*WHAT TO DO*: Exactly retype the lines from the top of the data through the line containing "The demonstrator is", leaving out every picture.

Source data:

------------------------------------------------------------

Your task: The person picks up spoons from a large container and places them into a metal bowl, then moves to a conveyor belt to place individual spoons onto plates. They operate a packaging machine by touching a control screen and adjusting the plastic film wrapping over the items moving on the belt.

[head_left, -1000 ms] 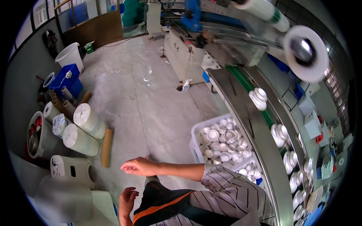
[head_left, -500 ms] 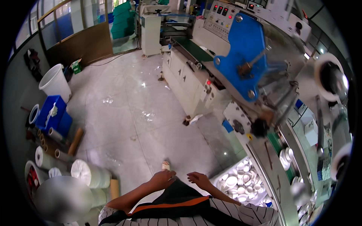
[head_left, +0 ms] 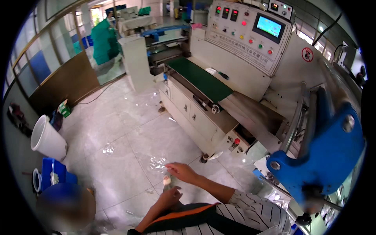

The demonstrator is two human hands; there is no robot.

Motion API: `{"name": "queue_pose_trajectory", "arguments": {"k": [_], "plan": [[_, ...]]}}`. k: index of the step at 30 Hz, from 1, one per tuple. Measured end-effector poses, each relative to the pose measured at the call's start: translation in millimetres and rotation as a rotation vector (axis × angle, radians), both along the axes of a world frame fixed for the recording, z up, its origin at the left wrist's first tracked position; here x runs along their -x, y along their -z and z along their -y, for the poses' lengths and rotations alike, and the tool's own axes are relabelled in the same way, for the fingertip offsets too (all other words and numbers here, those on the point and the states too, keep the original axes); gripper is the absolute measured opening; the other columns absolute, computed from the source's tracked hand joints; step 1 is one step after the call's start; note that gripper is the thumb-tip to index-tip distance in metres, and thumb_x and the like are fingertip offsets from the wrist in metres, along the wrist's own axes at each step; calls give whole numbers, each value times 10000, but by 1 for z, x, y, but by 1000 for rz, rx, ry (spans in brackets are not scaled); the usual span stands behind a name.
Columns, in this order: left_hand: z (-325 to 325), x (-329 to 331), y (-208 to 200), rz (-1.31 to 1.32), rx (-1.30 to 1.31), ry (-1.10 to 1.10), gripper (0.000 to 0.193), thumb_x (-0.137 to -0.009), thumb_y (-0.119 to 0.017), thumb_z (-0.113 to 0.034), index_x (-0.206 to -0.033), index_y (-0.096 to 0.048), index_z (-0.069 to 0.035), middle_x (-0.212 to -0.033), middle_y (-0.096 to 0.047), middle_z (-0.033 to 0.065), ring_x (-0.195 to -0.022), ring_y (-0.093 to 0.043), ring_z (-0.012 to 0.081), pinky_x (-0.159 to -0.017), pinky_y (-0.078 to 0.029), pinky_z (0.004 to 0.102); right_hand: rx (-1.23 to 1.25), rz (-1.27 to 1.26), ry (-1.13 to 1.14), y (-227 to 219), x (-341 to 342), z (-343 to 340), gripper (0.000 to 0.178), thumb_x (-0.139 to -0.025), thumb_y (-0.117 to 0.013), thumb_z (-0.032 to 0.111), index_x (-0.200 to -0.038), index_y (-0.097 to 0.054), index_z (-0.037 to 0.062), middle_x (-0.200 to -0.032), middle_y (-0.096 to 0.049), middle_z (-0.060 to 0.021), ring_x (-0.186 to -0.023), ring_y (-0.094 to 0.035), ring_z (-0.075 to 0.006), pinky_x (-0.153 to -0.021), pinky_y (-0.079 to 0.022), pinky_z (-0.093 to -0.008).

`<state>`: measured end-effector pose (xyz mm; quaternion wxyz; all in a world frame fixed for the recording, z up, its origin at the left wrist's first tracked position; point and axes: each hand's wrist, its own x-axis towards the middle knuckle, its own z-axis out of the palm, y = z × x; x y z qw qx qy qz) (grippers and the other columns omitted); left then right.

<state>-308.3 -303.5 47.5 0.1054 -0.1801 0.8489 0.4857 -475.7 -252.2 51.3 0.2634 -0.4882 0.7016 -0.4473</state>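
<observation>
Low in the middle of the head view, my left hand [head_left: 169,197] hangs in front of my dark apron, its fingers loosely bent and apart. No object shows in it. My right hand [head_left: 182,172] reaches leftward above it, fingers partly stretched, also with nothing visible in them. Both are clear of the machine. Below them a foot in a light shoe [head_left: 167,180] stands on the tiled floor. To the right is a long cream packing machine [head_left: 188,113] with a green conveyor belt [head_left: 199,78]. A blue bracket [head_left: 317,156] juts out close on my right side.
A control panel [head_left: 243,37] with a lit screen rises at the back right. A red button [head_left: 237,141] marks the machine's near end. Along the left wall stand a white bin [head_left: 49,139] and a blue crate [head_left: 53,172]. Clear plastic scraps [head_left: 158,163] lie on the floor.
My view has swung up and toward the machine, showing its whole panel. My right hand has moved forward and left, above my left hand. The rolls and the white dishes have mostly left view.
</observation>
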Motion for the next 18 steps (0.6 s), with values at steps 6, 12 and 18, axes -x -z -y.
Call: {"name": "queue_pose_trajectory", "arguments": {"k": [6,12,18], "plan": [[95,129,11,-99,29,291,342,-825,-557,-292,-1064,-539,-48,-868,-625,155,-805,-604,308,-710,-476,381,-105,63,132,13,86,64,295,-887,-520,232,-1118,-553,52,-970,-622,-127,-804,-611,-192,-724,-478,-283],[142,261,24,-171,100,788,350,-826,-523,-277,-1062,-517,-19,-922,-596,179,-851,-577,325,-749,-450,404,14,377,475,-8,177,53,284,-892,-517,180,-1148,-542,59,-1006,-614,-79,-879,-598,-152,-776,-477,-267],[133,356,36,-228,60,1125,366,-837,-511,-306,-1088,-516,-40,-917,-596,195,-864,-557,363,-763,-439,433,360,485,818,-60,276,10,291,-921,-474,178,-1150,-516,2,-1003,-596,-73,-866,-580,-125,-773,-478,-258]]}}
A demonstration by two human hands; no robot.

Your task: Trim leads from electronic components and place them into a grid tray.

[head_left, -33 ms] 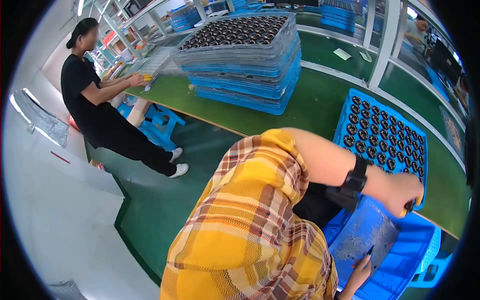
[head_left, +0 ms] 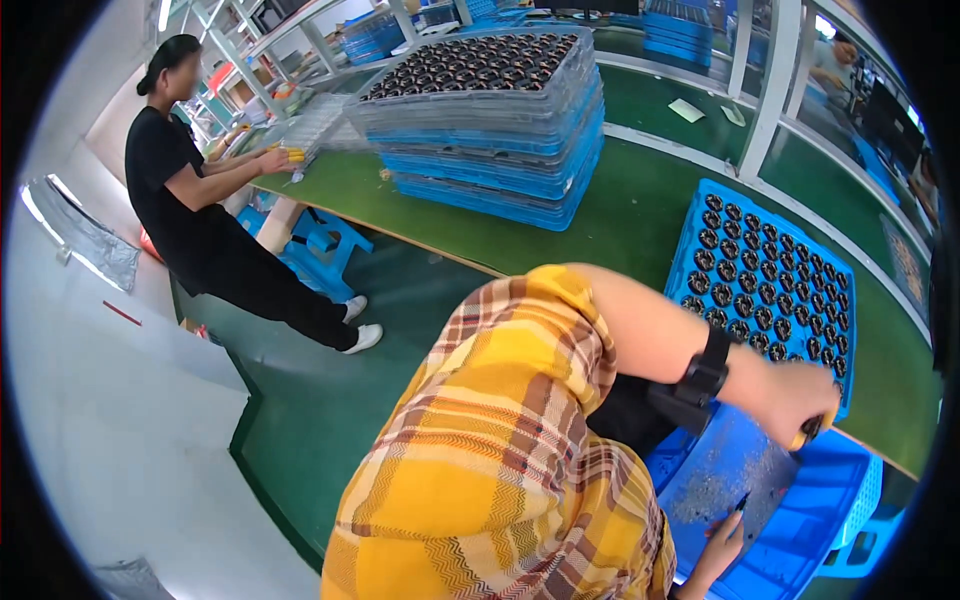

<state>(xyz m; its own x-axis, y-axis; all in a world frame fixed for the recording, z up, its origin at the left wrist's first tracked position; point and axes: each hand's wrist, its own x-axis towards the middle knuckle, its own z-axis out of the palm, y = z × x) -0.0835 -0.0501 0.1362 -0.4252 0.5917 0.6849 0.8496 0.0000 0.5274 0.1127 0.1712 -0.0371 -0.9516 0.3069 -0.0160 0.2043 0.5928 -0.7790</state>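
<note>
My left hand [head_left: 797,395], with a black band on the wrist, is closed around a small black round part [head_left: 811,426]. Yellow covers show on its fingertips. It hovers at the near edge of a blue tray [head_left: 692,215] filled with rows of black round parts [head_left: 746,282]. Below it, my right hand [head_left: 722,550] is closed on a slim dark tool [head_left: 741,503] whose kind I cannot make out. That hand lies over a blue sheet [head_left: 728,450] scattered with small bits, which rests in a blue bin [head_left: 830,500].
Stacked blue and clear trays [head_left: 490,150] of similar parts stand on the green table [head_left: 640,180]. A person in black [head_left: 190,200] works at its far left, near a blue stool [head_left: 335,250]. A metal frame post [head_left: 770,110] rises behind the tray.
My left hand has shifted slightly left and down, away from the tray's corner, with the black round part in its fingers. My right hand stays in nearly the same place.
</note>
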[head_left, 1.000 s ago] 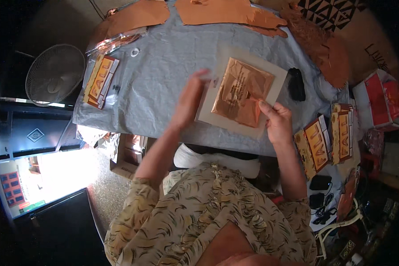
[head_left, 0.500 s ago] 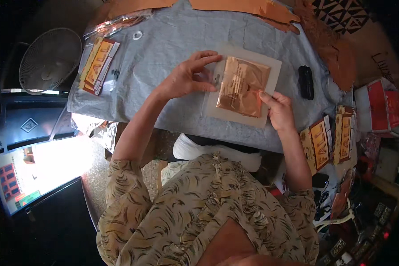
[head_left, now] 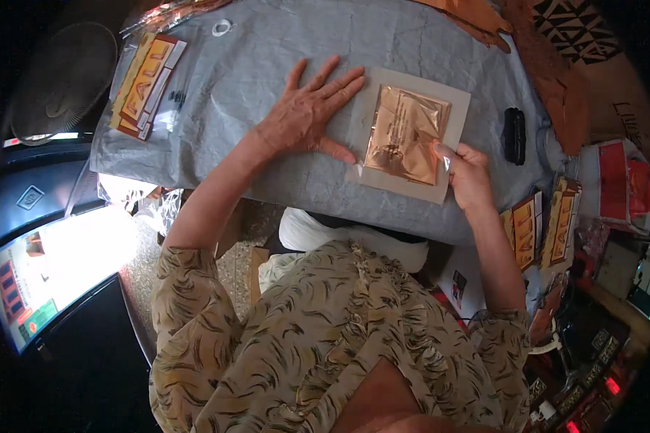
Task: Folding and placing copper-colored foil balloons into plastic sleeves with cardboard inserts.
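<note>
A packet of shiny copper-coloured foil (head_left: 404, 130) with a pale, wider border (head_left: 451, 108) lies at the right of centre on a grey cloth (head_left: 245, 86). Small print shows on its face. My right hand (head_left: 471, 175) grips the packet's right edge, thumb on top and fingers partly hidden below. Just left of the packet, my left hand (head_left: 300, 115) is spread with its fingers apart over the cloth. Its thumb tip is close to the packet's lower left corner, and nothing is held in it.
Orange and brown printed packets (head_left: 146, 86) lie at the far left, and similar ones (head_left: 560, 224) at the right. A black object (head_left: 514, 136) rests right of the packet. At the back are a white ring (head_left: 222, 27) and tan leather-like pieces (head_left: 473, 18). A fan (head_left: 63, 83) stands left.
My left hand has left the packet's left edge and opened out over the cloth. My right hand keeps its grip. The whole view has shifted slightly.
</note>
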A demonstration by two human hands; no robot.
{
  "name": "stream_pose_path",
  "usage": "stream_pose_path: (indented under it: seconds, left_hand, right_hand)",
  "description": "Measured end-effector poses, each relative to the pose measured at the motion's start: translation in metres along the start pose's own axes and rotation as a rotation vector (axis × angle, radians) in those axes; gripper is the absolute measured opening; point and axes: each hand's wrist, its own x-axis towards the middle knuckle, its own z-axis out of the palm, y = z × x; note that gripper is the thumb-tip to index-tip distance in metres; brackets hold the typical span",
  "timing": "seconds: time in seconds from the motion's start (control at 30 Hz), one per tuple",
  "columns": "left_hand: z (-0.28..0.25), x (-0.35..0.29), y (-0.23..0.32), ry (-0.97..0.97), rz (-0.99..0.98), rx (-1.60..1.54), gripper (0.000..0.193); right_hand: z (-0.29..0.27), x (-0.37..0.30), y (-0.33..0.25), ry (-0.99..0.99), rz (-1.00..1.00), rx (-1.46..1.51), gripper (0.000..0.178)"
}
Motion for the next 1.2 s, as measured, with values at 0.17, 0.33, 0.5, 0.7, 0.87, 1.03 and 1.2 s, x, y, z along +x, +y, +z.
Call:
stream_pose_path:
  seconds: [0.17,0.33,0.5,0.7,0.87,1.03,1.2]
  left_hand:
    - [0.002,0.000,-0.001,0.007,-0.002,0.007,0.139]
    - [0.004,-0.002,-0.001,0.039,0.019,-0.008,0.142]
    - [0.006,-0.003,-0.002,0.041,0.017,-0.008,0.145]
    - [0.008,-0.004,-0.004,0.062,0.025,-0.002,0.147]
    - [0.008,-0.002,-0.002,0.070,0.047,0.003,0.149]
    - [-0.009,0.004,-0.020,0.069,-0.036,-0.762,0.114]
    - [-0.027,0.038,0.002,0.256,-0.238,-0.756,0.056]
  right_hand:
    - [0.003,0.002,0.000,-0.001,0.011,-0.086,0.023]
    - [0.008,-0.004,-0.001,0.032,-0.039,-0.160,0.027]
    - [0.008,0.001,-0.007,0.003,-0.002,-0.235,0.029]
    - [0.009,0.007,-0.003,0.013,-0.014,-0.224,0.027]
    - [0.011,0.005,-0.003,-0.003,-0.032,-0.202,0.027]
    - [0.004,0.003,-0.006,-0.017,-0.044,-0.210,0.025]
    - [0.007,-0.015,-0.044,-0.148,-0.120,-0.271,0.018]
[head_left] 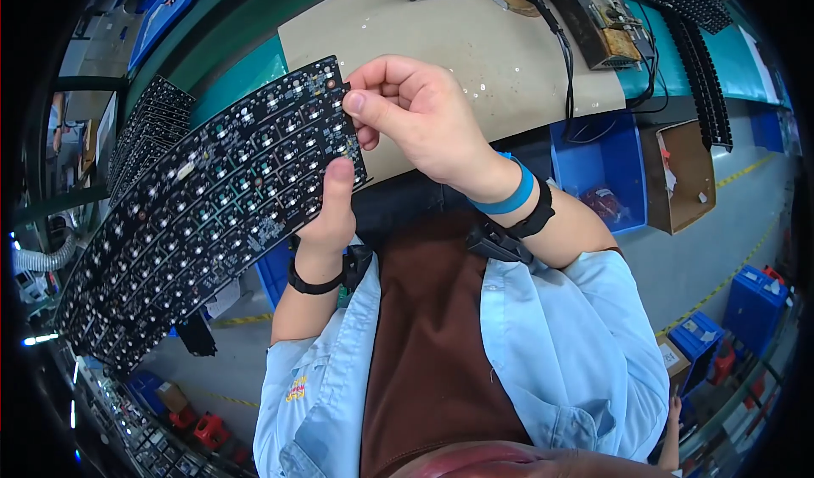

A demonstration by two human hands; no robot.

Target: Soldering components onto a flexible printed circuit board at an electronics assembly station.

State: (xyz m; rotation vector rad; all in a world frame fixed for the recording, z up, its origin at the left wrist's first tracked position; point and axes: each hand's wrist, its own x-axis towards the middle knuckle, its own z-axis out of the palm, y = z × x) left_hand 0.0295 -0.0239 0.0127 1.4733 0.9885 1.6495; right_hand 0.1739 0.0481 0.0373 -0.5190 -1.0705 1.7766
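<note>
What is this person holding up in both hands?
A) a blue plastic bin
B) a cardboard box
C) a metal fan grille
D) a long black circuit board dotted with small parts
D: the left hand grips the near edge of the long black circuit board and the right hand pinches its top corner; the blue bin sits off to the side, untouched.
</note>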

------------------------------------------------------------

*RESULT FOR THIS EXERCISE*:
Your task: The person picks up spoons from a large container and places them into a metal bowl, then moves to a conveyor belt to place individual spoons onto plates. They operate a packaging machine by touching a control screen and adjusting the plastic film wrapping over the items moving on the belt.

[head_left, -1000 ms] 
[head_left, -500 ms] 
[head_left, +0 ms] 

The demonstrator is two human hands; there is no robot.

No more is needed to finish this exercise.